Это было уже совсем не просто. Трое суток через трое - три дня питаться, три дня не есть, не пить. Без пищи еще туда-сюда, но без воды! Милав в "сухие" дни иногда ловил себя на том, что старается все работы выполнять поближе к воде. Совершенно бессознательно ноги сами несли его к речке, но кудесник был начеку. Он все время находился рядом и питался так же, как и кузнец, делая себе послабления лишь в отношении воды.

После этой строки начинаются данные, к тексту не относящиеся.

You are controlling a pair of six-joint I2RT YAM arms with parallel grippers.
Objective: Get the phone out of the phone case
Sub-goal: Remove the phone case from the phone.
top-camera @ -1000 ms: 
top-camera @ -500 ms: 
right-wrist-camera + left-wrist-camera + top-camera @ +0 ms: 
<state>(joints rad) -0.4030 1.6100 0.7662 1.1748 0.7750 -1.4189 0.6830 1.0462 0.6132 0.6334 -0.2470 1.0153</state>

Видя перед собой такой пример, Милав держался.
Перед следующим этапом кудесник долго и тщательно обследовал тело кузнеца: слушал дыхание, сгибал-разгибал суставы, заглядывал в глаза и даже принюхивался к его дыханию.
- Ну как? - с тревогой спросил Милав, в тайне желавший прекращения мучительных испытаний. Кудесник неумолимо ответил:
- Шагнем, Милав-кузнец, здоровьишка хватит!
"На сколько?" - вертелось на языке у Милава, но вдруг он с удивлением обнаружил, что воспринимает мир совсем по-другому, - радостнее, что ли?!
Четвертый этап: четыре через четыре. Это уже совсем тяжело. Просто невероятно тяжело. Милав не верблюд заморский, напиться на несколько дней вперед не может, поэтому и снится по ночам всякое - от дождевых луж на пыльной дороге до хрустального озера Вилы-Самовилы, которое он бы выпил за один присест, если бы ему позволил кудесник. Но Ярил начеку. Ни стоны кузнеца по ночам, ни вид шелушащейся на губах и деснах кожи не могут его разжалобить - ни глотка, ни наперстка, ни малой капельки благодатной водицы не разрешает он подопечному! В таком состоянии уже не до работы. Милав бродит по поляне, словно медведь-шатун, и Ухоне даже страшно окликнуть своего товарища. Он это сделает потом, когда пройдут "сухие" четыре дня и Милав оттает за берестяной чашкой простокваши.
После окончания четвертого этапа кудесник дал Милаву десять дней растительной диеты.
- Набирайся сил, - говорил кудесник, подливая ароматного травяного отвара в корчагу кузнеца. - Если последнюю ступень одолеешь - считай, заново родился!
- Да мне и так от роду еще и двух лет нету! - пошутил Милав.
- За эти два года в теле твоем столько гадости скопилось, что и помыслить страшно, - сказал кудесник. - Ну да ничего, справимся. Верно ли, Милав?
- Верно... - отозвался Милав без особого воодушевления. - Видела бы меня сейчас баба Матрена! - вздохнул он.
- Если бы видела, то не дожил бы Ярил до осени! - прошептал Ухоня на ухо кузнецу, не забывая оглядываться вокруг, - как бы кудесник не услышал, а то... Ухоне и помыслить было жутко, что Ярил может и его подвергнуть столь ужасному лечению. (Хотя что с него взять - невидимого и нематериального?!)
... Пришло время пятого, заключительного и самого тяжелого этапа. Милав не мог без содрогания думать о предстоящих пяти сутках без воды. И все же на вопрос кудесника - готов ли он? - бодро ответил:
- Готов!
Если бы он промедлил хоть минуту, возможно, решимости уже не хватило бы.
Пятый этап. Пять через пять. Самые жестокие муки, самые ужасные дни. Есть не хочется - только пить. Повсюду мерещится вода. Поднимешь руку - в ней кружка чистейшей, прохладной и самой вкусной в мире воды; поставишь на траву ногу - под ней плещется огромная лужа, достаточно лишь наклониться, чтобы пить, пить и пить эту благодать Божью! Спать в эти дни невозможно, особенно в избушке кудесника. Милав выползает за стены, но и здесь свежего воздуха не хватает. Все тело источает ужасный запах - словно бездна, поглотившая когда-то Аваддона, пропитала на веки вечные кузнеца смрадными испарениями. Поры на теле открываются, и Милав, лежа в полуобморочном состоянии, чувствует, как из него вытекают целые реки нечистот. Говорить не хочется - язык распух, дышать почти невозможно. Кожа шелушится везде. Кажется, чю кузнец навсегда превратился в юдоль боли и скорби... Но Ярил рядом. Нет, воды он не даст - ни для того, чтобы омыть тело, насквозь пропитанное гнилостным запахом погибших и разлагающихся клеток, ни для того, чтобы прополоскать рот.